Intervention de Sébastien Denaja

Séance en hémicycle du 28 septembre 2016 à 21h30
Transparence lutte contre la corruption et modernisation de la vie économique — Article 10

Photo issue du site de l'Assemblée nationale ou de WikipediaSébastien Denaja, rapporteur de la commission des lois constitutionnelles, de la législation et de l’administration générale de la République :

Cet amendement propose de faire de certaines condamnations pour atteinte à la probité des cas d’incompatibilité avec des candidatures à des élections. En commission, nous avions eu un long débat sur ce sujet. En fait, ce que vous voulez créer, c’est une sorte de quitus pénal, afin de rendre inéligible toute personne ayant fait l’objet d’une condamnation pour atteinte à la probité.

Naturellement, nous partageons tous votre intention, madame Guittet, et nous comprenons la démarche, mais il y a quelques obstacles juridiques. Ainsi, ces dispositions, si elles étaient adoptées, ne concerneraient que les élus locaux, et non les députés et les sénateurs parce qu’il faudrait pour cela une loi organique.

Comme je l’avais souligné lors des débats de la première lecture en commission, alors que vous avez, comme nous tous, le souci de rétablir la confiance entre les élus et les citoyens, nous donnerions une curieuse image si les députés adoptaient des dispositions qui ne s’appliquent pas à eux, qui ne sont pas valables pour les prochaines élections législatives. Il est dommage d’ailleurs que les tenants de cette modification ne l’aient pas proposée au moment opportun, c’est-à-dire il y a quelques mois, lorsque cet hémicycle débattait des textes relatifs aux élections présidentielles et législatives.

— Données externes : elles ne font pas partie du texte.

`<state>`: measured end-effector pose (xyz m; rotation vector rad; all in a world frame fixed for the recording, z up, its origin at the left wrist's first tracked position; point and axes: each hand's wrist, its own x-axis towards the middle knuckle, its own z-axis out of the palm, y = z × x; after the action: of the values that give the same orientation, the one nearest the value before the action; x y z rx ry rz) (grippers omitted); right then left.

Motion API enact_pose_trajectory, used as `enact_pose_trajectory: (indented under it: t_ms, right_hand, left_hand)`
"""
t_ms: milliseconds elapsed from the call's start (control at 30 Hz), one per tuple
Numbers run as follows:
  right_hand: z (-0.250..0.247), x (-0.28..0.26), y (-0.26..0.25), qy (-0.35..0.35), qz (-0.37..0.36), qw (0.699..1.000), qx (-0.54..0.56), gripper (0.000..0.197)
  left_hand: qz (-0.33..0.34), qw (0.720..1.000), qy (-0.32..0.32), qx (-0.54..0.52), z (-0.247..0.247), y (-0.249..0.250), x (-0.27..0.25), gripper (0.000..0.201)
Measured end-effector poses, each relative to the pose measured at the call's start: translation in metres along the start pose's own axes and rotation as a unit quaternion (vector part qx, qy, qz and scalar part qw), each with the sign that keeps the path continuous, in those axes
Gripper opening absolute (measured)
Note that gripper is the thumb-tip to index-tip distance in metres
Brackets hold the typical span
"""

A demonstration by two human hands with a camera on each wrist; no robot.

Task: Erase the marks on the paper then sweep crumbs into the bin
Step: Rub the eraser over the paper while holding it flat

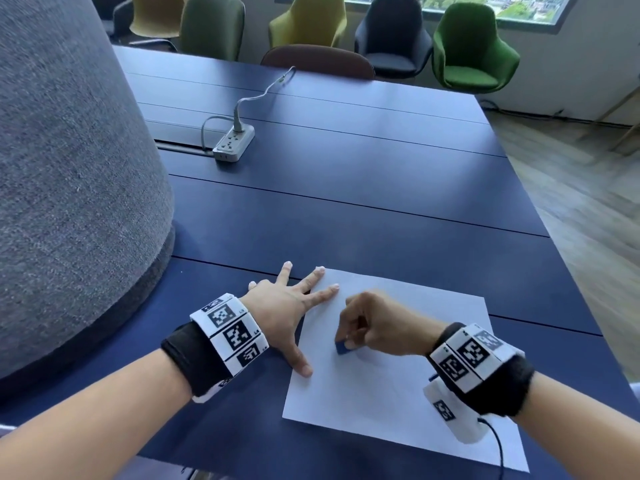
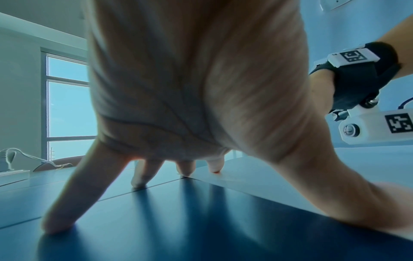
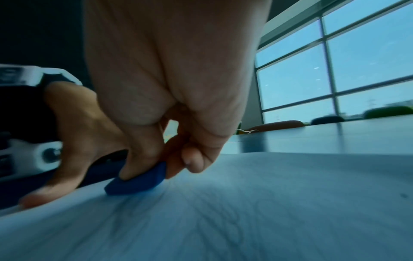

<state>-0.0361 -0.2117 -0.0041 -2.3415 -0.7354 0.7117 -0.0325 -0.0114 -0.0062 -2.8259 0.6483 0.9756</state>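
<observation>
A white sheet of paper [image 1: 388,382] lies on the dark blue table [image 1: 346,202] near its front edge. My right hand [image 1: 374,327] pinches a small blue eraser [image 1: 343,348] and presses it on the paper's left middle; the right wrist view shows the eraser [image 3: 138,181] flat on the paper [image 3: 268,203], with faint pencil lines beside it. My left hand [image 1: 291,303] lies spread and flat, its thumb and two fingertips on the paper's left edge and far corner. In the left wrist view the spread fingers [image 2: 58,217] press on the table.
A large grey fabric-covered column [image 1: 69,168] stands on the left, close to my left arm. A grey power strip [image 1: 233,142] with its cable lies further back. Several chairs [image 1: 471,46] line the far side. The table's right edge drops to a wooden floor [image 1: 581,202].
</observation>
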Motion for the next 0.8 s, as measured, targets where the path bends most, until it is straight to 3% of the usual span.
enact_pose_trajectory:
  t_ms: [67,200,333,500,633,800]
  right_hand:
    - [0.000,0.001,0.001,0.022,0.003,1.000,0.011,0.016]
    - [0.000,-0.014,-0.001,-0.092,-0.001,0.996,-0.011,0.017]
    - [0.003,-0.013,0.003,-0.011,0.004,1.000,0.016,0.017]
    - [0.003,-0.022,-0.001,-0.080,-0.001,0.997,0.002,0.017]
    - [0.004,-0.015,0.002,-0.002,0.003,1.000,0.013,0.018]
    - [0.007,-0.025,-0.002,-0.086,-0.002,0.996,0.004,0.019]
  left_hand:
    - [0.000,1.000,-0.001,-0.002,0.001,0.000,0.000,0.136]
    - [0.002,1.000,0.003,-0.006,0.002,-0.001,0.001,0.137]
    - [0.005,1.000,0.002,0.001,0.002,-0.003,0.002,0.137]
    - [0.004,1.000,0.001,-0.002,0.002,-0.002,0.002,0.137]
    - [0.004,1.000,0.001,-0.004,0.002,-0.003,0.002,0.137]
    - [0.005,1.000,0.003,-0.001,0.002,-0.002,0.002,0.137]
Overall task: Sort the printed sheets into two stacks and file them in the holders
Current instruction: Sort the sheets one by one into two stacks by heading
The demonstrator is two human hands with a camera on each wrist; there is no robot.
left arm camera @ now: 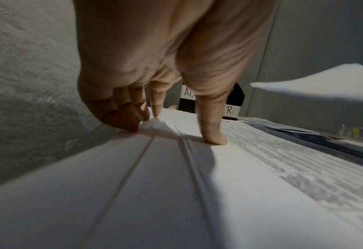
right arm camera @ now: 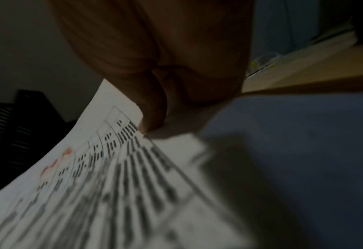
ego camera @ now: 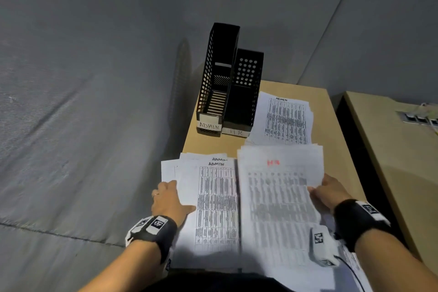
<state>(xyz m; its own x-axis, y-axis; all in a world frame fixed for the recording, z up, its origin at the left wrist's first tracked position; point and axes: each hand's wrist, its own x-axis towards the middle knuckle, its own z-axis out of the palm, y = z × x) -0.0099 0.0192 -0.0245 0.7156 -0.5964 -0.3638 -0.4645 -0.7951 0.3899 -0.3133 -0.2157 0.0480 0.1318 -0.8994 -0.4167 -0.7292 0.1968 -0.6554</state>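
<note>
Head view: the right hand [ego camera: 328,193] pinches the right edge of a red-marked HR sheet [ego camera: 279,197], lifted over the desk [ego camera: 213,143] with its long axis pointing toward the HR holder [ego camera: 244,102] ahead and slightly left; the left hand [ego camera: 169,199], fingers bent, presses the ADMIN pile [ego camera: 213,208] beside it, so the right seems better placed

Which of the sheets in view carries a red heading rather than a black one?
The white printed sheet pinched by the right hand, headed HR in red; the sheets beside and beyond it read ADMIN in black.
</note>
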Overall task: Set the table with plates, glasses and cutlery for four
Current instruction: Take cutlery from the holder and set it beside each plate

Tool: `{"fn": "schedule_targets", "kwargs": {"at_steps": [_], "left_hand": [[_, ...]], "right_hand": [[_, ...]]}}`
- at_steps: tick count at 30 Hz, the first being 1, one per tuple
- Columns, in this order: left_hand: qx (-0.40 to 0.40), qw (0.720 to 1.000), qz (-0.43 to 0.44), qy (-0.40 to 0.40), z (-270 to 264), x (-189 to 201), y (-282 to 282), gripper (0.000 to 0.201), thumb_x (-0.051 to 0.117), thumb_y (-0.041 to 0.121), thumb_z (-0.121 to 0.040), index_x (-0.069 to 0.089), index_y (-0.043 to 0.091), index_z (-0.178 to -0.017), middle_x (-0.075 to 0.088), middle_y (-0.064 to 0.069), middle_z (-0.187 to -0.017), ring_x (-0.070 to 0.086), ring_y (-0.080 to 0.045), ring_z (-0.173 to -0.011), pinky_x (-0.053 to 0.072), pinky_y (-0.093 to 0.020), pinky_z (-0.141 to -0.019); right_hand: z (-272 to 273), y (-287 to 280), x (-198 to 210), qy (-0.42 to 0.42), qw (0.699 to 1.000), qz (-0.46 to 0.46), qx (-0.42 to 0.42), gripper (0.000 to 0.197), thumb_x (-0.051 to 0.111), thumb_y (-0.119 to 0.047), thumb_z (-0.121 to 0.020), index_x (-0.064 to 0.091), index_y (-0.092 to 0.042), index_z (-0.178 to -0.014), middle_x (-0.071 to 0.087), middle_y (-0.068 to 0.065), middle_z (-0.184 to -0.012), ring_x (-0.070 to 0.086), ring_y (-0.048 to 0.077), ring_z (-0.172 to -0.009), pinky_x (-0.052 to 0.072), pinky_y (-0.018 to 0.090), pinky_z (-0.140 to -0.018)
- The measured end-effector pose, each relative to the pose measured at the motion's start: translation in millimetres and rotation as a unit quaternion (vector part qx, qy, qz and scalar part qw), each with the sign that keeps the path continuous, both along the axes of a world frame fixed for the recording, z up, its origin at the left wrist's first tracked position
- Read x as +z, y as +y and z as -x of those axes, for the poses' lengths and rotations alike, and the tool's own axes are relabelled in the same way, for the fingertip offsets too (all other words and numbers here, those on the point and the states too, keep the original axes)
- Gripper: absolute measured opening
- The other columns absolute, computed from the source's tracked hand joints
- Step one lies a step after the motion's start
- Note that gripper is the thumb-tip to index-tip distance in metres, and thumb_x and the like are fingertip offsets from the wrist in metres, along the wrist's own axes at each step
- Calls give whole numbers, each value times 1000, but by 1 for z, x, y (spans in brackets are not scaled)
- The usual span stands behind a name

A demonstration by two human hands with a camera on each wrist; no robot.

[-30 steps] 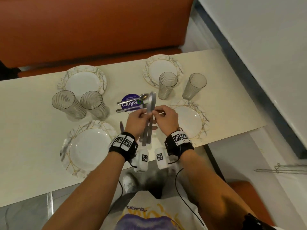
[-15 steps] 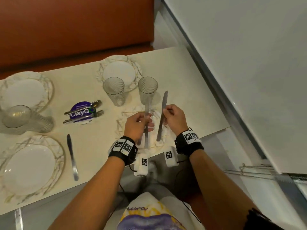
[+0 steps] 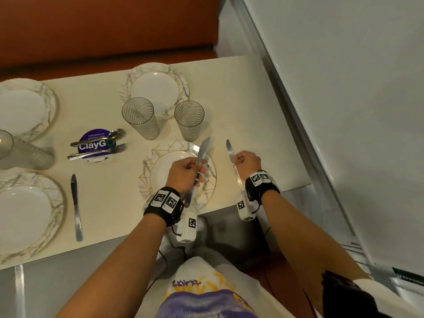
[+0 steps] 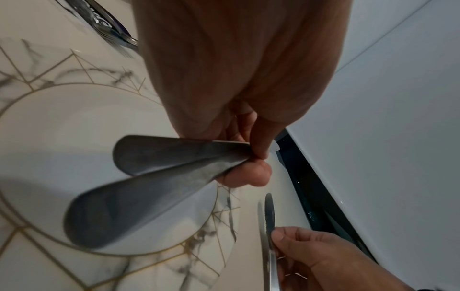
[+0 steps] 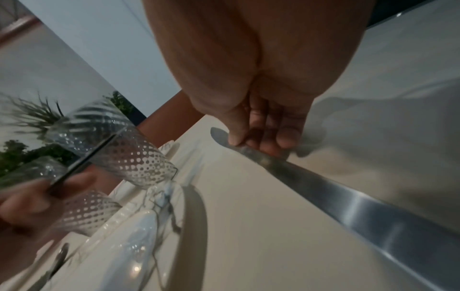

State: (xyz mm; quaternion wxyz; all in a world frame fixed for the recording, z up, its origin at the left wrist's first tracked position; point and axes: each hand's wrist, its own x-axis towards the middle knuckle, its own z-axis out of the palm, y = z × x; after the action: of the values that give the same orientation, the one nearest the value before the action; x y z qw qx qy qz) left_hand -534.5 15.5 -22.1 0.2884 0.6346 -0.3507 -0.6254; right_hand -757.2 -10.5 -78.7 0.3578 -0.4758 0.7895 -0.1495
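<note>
My left hand hovers over the near right plate and pinches two table knives; their handles fan out in the left wrist view. My right hand grips a single knife just right of that plate, low over the table; its blade runs along the tabletop in the right wrist view. A fourth knife lies beside the near left plate. Two ribbed glasses stand beyond the near right plate.
A spoon and fork lie on a purple round ClayG sticker. Two more plates sit at the far side, with glasses at the left. An orange bench lies behind; a white wall borders the right.
My right hand has carried its knife rightward, off the plate to the table beside it. My left hand stays over the plate with the other knives. The view has shifted right.
</note>
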Motion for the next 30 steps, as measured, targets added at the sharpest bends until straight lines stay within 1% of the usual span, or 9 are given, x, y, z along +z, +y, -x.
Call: {"fn": "schedule_targets", "kwargs": {"at_steps": [4, 8, 10, 13, 14, 16, 24, 28, 30], "left_hand": [[13, 1000, 0, 1, -2, 1, -4, 18, 59, 9, -104, 76, 12, -99, 72, -8, -83, 58, -21, -63, 51, -29, -52], [17, 1000, 1, 8, -4, -2, -3, 17, 59, 10, -104, 76, 11, -102, 72, -8, -84, 59, -22, -65, 52, -31, -54], [19, 1000, -2, 9, -5, -4, -2, 17, 59, 11, -104, 76, 11, -103, 72, -8, -84, 59, -22, -65, 53, -32, -54], [22, 1000, -1, 11, -5, -6, -1, 17, 60, 12, -104, 77, 11, -103, 73, -7, -84, 59, -22, -65, 52, -32, -55], [23, 1000, 0, 13, -5, -6, 0, 17, 60, 12, -104, 77, 12, -103, 72, -7, -84, 59, -22, -65, 52, -32, -54], [24, 1000, 3, 14, -6, -6, 1, 16, 60, 11, -104, 76, 11, -103, 72, -8, -84, 59, -21, -64, 53, -31, -54], [32, 999, 3, 3, -14, -12, 5, 15, 61, 13, -103, 76, 10, -106, 73, -7, -85, 60, -19, -63, 52, -30, -53], [37, 999, 4, 1, -18, -16, 6, 16, 60, 13, -104, 76, 10, -107, 73, -6, -83, 57, -18, -61, 47, -28, -51], [36, 999, 3, -7, -20, -17, 6, 17, 60, 13, -104, 76, 11, -107, 73, -5, -83, 57, -16, -61, 47, -28, -52]], "right_hand": [[-2, -3, -8, 1, 1000, 16, 22, 14, 63, -4, -89, 75, -8, -84, 73, 7, -83, 68, 22, -76, 60, 33, -79], [1, -7, -14, 0, 999, 25, 42, 6, 71, -11, -89, 72, -9, -84, 69, 3, -81, 64, 18, -71, 59, 33, -78], [4, -5, -15, 5, 998, 36, 56, 6, 70, -13, -92, 70, -10, -96, 67, 4, -89, 61, 16, -78, 57, 31, -80], [12, 2, -19, 25, 987, 61, 145, 38, 69, -11, -91, 65, -21, -127, 51, -2, -108, 55, 15, -98, 51, 28, -90], [13, 4, -21, 34, 980, 56, 186, 48, 71, -11, -90, 61, -26, -134, 46, -4, -111, 51, 15, -104, 48, 27, -94], [15, 8, -24, 52, 969, 38, 240, 58, 74, -15, -88, 56, -31, -141, 40, -4, -112, 47, 16, -108, 44, 25, -99], [3, 9, -28, 52, 967, 34, 246, 62, 74, -19, -89, 52, -34, -145, 38, -4, -114, 47, 21, -117, 46, 33, -105], [-6, 7, -30, 42, 968, 41, 246, 64, 75, -19, -89, 51, -35, -145, 39, -4, -115, 49, 21, -119, 47, 34, -106], [-9, 7, -30, 39, 969, 41, 242, 64, 75, -19, -88, 51, -35, -145, 39, -5, -114, 50, 21, -118, 47, 33, -106]]}}
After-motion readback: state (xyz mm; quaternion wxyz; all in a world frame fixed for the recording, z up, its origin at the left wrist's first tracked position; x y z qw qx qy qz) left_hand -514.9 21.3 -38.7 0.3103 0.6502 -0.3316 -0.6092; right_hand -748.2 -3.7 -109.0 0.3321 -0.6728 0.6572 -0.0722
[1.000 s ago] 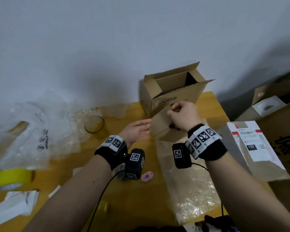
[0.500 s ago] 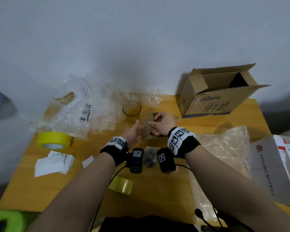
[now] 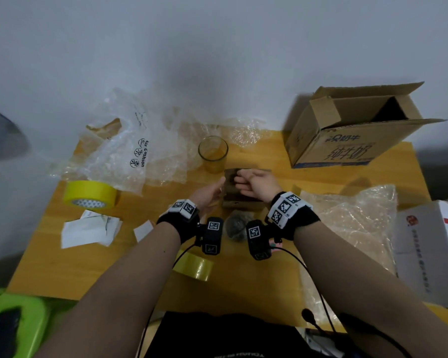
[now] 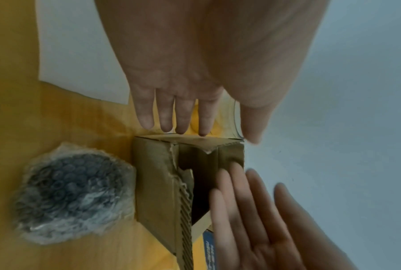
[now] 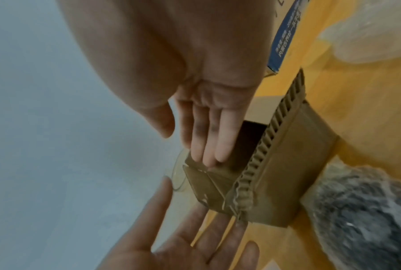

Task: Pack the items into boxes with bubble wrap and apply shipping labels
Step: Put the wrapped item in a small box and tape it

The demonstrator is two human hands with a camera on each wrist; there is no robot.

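Note:
A small brown cardboard box (image 3: 239, 200) stands on the wooden table (image 3: 62, 267), its open end turned up. My right hand (image 3: 254, 182) reaches over it, and its straight fingers (image 5: 208, 146) press inside the opening against a flap. My left hand (image 3: 208, 195) is open beside the box's left side, fingers (image 4: 178, 118) straight, their tips at the box's (image 4: 158, 173) edge. A dark item in bubble wrap (image 3: 236, 226) lies just in front of the box, seen large in the left wrist view as the wrapped item (image 4: 72, 191).
An empty glass (image 3: 212, 153) stands right behind the small box. A large open carton (image 3: 347, 140) sits at the back right. Bubble wrap sheets (image 3: 347, 223) lie right and back left. Yellow tape (image 3: 88, 195), clear tape (image 3: 194, 267), paper slips (image 3: 88, 231) and a white parcel (image 3: 429, 249) are around.
The flat cardboard pinched by my right hand near the large carton is now an opened box in the table's middle. My right fingers have straightened into it; the left hand followed.

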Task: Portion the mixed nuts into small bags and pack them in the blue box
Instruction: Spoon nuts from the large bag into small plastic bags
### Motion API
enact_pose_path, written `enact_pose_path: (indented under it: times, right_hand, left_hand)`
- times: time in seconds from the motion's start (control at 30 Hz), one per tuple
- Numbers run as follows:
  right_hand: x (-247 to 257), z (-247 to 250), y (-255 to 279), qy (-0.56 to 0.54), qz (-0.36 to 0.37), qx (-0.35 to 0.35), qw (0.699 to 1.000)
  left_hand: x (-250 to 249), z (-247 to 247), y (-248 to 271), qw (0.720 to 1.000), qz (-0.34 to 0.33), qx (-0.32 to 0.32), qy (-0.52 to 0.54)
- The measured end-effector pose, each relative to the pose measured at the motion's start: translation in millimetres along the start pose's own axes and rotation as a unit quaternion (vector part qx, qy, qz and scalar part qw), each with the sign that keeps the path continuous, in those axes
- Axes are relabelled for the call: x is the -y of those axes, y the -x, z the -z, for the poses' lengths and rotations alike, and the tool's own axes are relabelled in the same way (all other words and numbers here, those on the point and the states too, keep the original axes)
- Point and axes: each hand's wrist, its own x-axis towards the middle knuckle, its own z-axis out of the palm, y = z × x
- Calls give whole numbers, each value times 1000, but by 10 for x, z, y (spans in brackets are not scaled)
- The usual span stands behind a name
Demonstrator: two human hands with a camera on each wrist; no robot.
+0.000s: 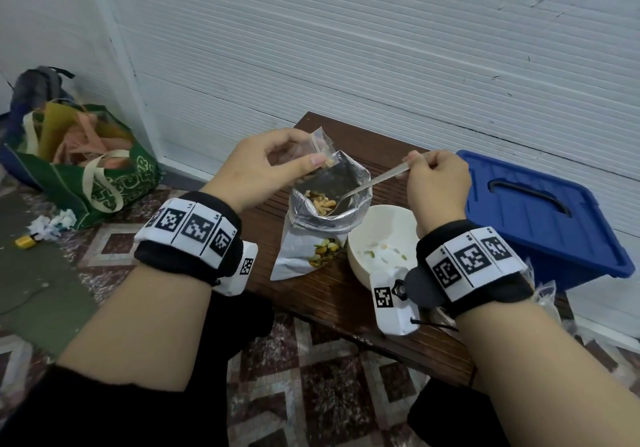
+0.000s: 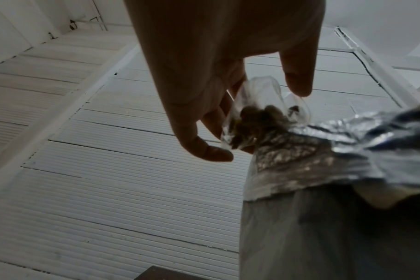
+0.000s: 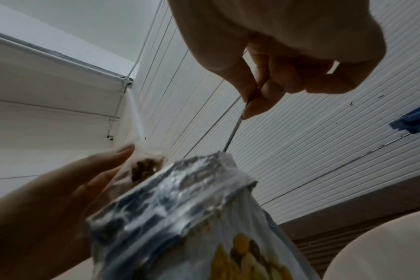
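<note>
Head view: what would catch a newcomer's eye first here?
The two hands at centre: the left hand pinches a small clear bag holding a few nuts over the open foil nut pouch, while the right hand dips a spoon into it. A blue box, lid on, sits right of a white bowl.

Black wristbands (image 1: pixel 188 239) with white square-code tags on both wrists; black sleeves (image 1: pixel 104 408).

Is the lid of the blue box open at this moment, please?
No, the blue box sits on the table with its lid closed flat, handle on top, while the right hand holds the spoon.
</note>
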Motion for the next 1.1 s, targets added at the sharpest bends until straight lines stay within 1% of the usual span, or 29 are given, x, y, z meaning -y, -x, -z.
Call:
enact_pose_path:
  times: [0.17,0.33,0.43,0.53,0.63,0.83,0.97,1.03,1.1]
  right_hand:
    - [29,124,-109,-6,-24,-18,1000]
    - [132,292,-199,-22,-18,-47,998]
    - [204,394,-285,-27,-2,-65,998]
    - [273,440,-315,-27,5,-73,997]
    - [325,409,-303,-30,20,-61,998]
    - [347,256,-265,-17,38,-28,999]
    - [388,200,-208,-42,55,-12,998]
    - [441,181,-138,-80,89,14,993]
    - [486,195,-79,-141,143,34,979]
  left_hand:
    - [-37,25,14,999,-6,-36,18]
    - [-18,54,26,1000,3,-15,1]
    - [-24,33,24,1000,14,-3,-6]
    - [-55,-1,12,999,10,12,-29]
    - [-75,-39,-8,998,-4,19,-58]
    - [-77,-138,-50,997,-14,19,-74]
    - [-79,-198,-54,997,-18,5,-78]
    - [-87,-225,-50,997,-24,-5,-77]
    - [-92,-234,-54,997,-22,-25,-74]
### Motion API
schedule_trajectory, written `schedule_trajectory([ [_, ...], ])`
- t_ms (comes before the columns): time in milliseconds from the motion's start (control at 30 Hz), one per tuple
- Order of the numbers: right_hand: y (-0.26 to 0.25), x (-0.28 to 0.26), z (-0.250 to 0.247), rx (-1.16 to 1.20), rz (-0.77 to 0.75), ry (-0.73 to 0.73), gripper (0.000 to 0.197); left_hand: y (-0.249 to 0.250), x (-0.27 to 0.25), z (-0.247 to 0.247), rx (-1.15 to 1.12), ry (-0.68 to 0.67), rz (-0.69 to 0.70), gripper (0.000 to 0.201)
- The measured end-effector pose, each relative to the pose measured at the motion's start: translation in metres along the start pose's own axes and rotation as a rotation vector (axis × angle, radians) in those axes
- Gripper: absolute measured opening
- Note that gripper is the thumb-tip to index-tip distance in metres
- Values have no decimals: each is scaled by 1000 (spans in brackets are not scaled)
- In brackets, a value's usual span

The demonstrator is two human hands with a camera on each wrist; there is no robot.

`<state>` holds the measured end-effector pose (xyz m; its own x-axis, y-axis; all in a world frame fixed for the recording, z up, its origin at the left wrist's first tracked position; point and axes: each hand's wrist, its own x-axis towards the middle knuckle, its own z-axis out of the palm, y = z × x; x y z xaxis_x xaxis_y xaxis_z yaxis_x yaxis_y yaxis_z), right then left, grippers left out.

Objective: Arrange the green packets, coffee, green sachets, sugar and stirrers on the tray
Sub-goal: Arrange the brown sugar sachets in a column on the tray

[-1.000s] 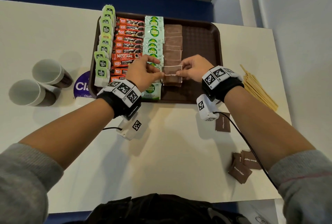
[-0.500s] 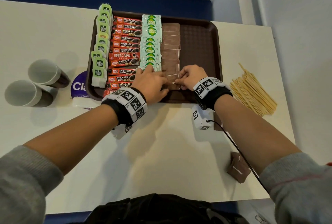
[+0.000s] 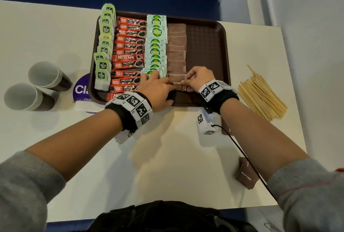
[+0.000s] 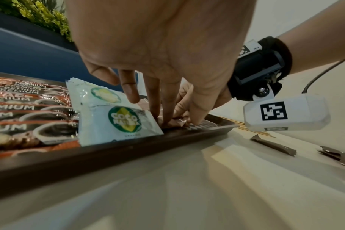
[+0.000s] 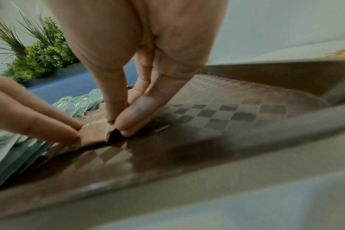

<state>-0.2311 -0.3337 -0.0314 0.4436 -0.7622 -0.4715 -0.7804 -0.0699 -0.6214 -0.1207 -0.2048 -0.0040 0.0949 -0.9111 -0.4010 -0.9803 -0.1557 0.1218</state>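
Both hands, the left hand (image 3: 158, 87) and right hand (image 3: 200, 81), having moved nearer the tray's (image 3: 222, 49) near edge, are pinching a brown sugar sachet (image 3: 177, 83), extending the sugar column; stirrers (image 3: 260, 95) are still waiting on the bench (image 3: 167, 148).

Lighting: bright, even, from overhead. My arms cast soft double shadows on the white table (image 3: 167, 157) near me; the two paper cups (image 3: 35, 86) throw faint ones.

Glare: sheen on the coffee sticks (image 3: 128, 53) and on the green sachets (image 4: 116, 124).

Distortion: head view bows the table's edges outward.

Focus: head view sharp. Left wrist view, my left hand (image 4: 158, 46) soft, near table blurred. Right wrist view, my right hand (image 5: 136, 38) and the tray (image 5: 246, 155) rim smeared; far plants (image 5: 39, 54) clearer.
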Motion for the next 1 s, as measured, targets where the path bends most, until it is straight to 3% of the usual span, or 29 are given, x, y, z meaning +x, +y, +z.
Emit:
schedule_trajectory([
  [500,-8,-17,-28,-27,-58,80,22,4,-3,-13,-145,103,-34,47],
  [700,17,-44,-67,-225,-107,79,18,46,2,-18,-190,99,28,53],
  [1000,101,-87,-116,-400,122,-73,33,136,18,4,-309,-50,252,58],
])
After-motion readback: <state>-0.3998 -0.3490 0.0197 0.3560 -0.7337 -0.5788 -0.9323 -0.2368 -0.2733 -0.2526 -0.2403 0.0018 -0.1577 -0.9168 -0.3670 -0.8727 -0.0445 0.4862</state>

J’appelle donc votre attention sur le fait que votre amendement serait applicable non pas aux parlementaires, mais simplement aux élus locaux, c’est-à-dire pour 2020. En effet, nous ne sommes pas en train de débattre d’un texte organique. Or, pour modifier le statut électoral des députés, il faut un texte organique.

Ensuite, il y a selon la commission des lois un risque de censure à considérer, l’instauration d’une sanction automatique d’inéligibilité violant le principe constitutionnel d’individualisation des peines. Enfin, le casier B2 n’est pas accessible à la demande des intéressés.

C’est pour toutes ces raisons que la commission est défavorable à cet amendement.

La confiance entre les élus et les citoyens, ce sont aussi les lois de 2013, que j’ai évoquées dans la discussion générale, qui permettent de la rétablir ! C’est la création de la Haute autorité pour la transparence de la vie publique, celle du Parquet national financier, qui, on le voit, agit avec célérité dans des affaires retentissantes !

Le rétablissement de la confiance entre les élus et les citoyens, c’est aussi le vote en première lecture, confirmé à ma grande surprise par le Sénat, parce que la droite ici s’y était opposée, de l’amendement que je vous avais proposé rendant la peine complémentaire d’inéligibilité obligatoire pour les élus condamnés pour des atteintes à la probité. Toute la droite ici s’y était opposée, mais cela a été voté conforme au Sénat et ce sera dans le texte final !

Le présent projet de loi permet donc déjà beaucoup d’avancées. À titre personnel je m’en remets à la sagesse de l’Assemblée, mais, pour des raisons purement juridiques, la commission des lois émet un avis défavorable.